_Try it:_
When you retype the records that follow, keep each word as it is and drop any pictures.

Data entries
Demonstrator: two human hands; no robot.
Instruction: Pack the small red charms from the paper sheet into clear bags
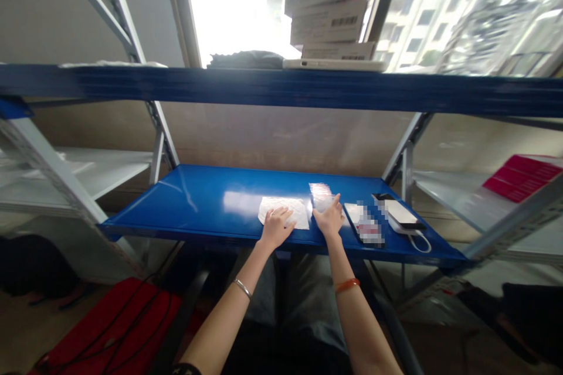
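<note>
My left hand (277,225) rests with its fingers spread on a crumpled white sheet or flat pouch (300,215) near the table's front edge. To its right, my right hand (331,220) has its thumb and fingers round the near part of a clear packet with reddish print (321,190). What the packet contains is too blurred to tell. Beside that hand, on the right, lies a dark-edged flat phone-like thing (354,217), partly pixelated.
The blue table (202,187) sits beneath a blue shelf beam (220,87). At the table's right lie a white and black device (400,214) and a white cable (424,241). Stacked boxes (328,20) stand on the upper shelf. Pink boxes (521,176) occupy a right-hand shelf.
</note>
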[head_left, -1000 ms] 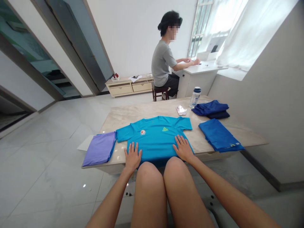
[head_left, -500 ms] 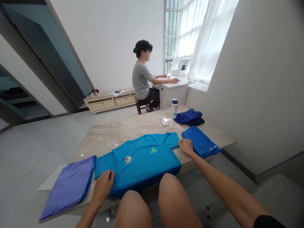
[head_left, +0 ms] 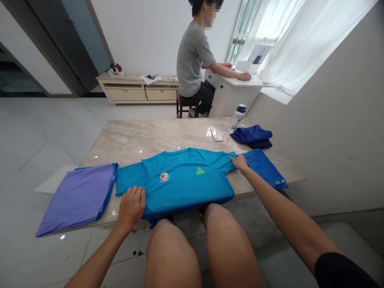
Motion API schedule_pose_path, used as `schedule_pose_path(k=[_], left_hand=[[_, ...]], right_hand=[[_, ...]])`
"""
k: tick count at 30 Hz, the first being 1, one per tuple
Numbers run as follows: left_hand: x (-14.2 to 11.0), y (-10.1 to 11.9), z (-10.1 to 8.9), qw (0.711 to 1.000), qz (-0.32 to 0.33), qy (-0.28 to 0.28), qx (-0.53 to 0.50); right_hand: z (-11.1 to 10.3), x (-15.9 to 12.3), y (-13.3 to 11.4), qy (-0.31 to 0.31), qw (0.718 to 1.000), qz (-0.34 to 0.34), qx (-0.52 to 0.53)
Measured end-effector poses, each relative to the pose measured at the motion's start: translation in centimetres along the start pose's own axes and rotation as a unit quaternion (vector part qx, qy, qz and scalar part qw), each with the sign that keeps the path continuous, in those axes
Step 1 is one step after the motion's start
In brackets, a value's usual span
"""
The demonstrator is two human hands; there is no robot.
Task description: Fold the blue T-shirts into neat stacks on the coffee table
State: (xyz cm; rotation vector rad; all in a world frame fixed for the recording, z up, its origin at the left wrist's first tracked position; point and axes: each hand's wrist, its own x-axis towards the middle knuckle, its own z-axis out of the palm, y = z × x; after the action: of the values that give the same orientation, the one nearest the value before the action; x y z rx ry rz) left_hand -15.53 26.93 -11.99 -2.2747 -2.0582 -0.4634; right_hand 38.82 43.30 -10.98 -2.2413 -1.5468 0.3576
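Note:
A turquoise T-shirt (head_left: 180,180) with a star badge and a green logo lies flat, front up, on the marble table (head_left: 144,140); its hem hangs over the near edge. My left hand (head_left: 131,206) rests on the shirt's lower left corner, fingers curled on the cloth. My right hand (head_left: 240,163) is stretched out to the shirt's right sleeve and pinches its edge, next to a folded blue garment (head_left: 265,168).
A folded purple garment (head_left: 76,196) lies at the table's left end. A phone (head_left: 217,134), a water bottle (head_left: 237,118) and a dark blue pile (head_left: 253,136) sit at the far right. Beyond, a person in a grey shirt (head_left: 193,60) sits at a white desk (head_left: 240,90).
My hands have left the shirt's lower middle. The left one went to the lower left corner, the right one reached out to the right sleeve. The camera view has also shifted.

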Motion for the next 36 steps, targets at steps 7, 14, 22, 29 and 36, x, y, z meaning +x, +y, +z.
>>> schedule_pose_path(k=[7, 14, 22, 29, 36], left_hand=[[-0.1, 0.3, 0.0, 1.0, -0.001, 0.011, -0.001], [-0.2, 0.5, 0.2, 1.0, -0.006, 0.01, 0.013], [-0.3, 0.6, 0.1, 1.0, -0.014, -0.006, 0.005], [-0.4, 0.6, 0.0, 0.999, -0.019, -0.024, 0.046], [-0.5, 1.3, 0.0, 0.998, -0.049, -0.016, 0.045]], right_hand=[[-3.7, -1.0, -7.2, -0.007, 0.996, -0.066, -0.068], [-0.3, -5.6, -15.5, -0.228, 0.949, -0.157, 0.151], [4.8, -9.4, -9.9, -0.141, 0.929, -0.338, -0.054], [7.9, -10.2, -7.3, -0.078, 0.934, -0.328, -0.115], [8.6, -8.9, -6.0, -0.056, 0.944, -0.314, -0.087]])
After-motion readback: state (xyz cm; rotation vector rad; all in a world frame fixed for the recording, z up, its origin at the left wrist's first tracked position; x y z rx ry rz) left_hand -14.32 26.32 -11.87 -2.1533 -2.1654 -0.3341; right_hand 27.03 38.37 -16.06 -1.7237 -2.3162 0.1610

_Your response:_
Demonstrator: two human hands; no robot.
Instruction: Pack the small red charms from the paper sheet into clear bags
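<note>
My left hand (277,225) rests with its fingers spread on a crumpled white sheet or flat pouch (300,215) near the table's front edge. To its right, my right hand (331,220) has its thumb and fingers round the near part of a clear packet with reddish print (321,190). What the packet contains is too blurred to tell. Beside that hand, on the right, lies a dark-edged flat phone-like thing (354,217), partly pixelated.
The blue table (202,187) sits beneath a blue shelf beam (220,87). At the table's right lie a white and black device (400,214) and a white cable (424,241). Stacked boxes (328,20) stand on the upper shelf. Pink boxes (521,176) occupy a right-hand shelf.
</note>
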[head_left, -1000 ms] 
[head_left, -500 ms] 
[head_left, +0 ms] 
Motion API schedule_pose_path, used as `schedule_pose_path(k=[_], left_hand=[[_, ...]], right_hand=[[_, ...]])`
"""
k: tick count at 30 Hz, the first being 1, one per tuple
Numbers run as follows: left_hand: x (-14.2 to 11.0), y (-10.1 to 11.9), z (-10.1 to 8.9), qw (0.711 to 1.000), qz (-0.32 to 0.33), qy (-0.28 to 0.28), qx (-0.53 to 0.50); right_hand: z (-11.1 to 10.3), x (-15.9 to 12.3), y (-13.3 to 11.4), qy (-0.31 to 0.31), qw (0.718 to 1.000), qz (-0.34 to 0.34), qx (-0.52 to 0.53)
Measured end-effector poses, each relative to the pose measured at the motion's start: translation in centimetres along the start pose's own axes and rotation as a unit quaternion (vector part qx, qy, qz and scalar part qw), each with the sign that keeps the path continuous, in those axes
Step 1 is one step after the motion's start
In brackets, a value's usual span
"""
The demonstrator is two human hands; there is no robot.
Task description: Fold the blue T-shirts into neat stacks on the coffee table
State: (xyz cm; rotation vector rad; all in a world frame fixed for the recording, z up, its origin at the left wrist's first tracked position; point and axes: each hand's wrist, its own x-axis towards the middle knuckle, its own z-axis out of the palm, y = z × x; after the action: of the values that give the same orientation, the one nearest the value before the action; x y z rx ry rz) left_hand -15.53 26.93 -11.99 -2.2747 -2.0582 -0.4634; right_hand 38.82 43.30 -10.98 -2.2413 -1.5468 0.3576
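Note:
A turquoise T-shirt (head_left: 180,180) with a star badge and a green logo lies flat, front up, on the marble table (head_left: 144,140); its hem hangs over the near edge. My left hand (head_left: 131,206) rests on the shirt's lower left corner, fingers curled on the cloth. My right hand (head_left: 240,163) is stretched out to the shirt's right sleeve and pinches its edge, next to a folded blue garment (head_left: 265,168).
A folded purple garment (head_left: 76,196) lies at the table's left end. A phone (head_left: 217,134), a water bottle (head_left: 237,118) and a dark blue pile (head_left: 253,136) sit at the far right. Beyond, a person in a grey shirt (head_left: 193,60) sits at a white desk (head_left: 240,90).
My hands have left the shirt's lower middle. The left one went to the lower left corner, the right one reached out to the right sleeve. The camera view has also shifted.
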
Motion for the next 36 steps, targets at steps 7, 14, 22, 29 and 36, x, y, z meaning +x, +y, +z.
>>> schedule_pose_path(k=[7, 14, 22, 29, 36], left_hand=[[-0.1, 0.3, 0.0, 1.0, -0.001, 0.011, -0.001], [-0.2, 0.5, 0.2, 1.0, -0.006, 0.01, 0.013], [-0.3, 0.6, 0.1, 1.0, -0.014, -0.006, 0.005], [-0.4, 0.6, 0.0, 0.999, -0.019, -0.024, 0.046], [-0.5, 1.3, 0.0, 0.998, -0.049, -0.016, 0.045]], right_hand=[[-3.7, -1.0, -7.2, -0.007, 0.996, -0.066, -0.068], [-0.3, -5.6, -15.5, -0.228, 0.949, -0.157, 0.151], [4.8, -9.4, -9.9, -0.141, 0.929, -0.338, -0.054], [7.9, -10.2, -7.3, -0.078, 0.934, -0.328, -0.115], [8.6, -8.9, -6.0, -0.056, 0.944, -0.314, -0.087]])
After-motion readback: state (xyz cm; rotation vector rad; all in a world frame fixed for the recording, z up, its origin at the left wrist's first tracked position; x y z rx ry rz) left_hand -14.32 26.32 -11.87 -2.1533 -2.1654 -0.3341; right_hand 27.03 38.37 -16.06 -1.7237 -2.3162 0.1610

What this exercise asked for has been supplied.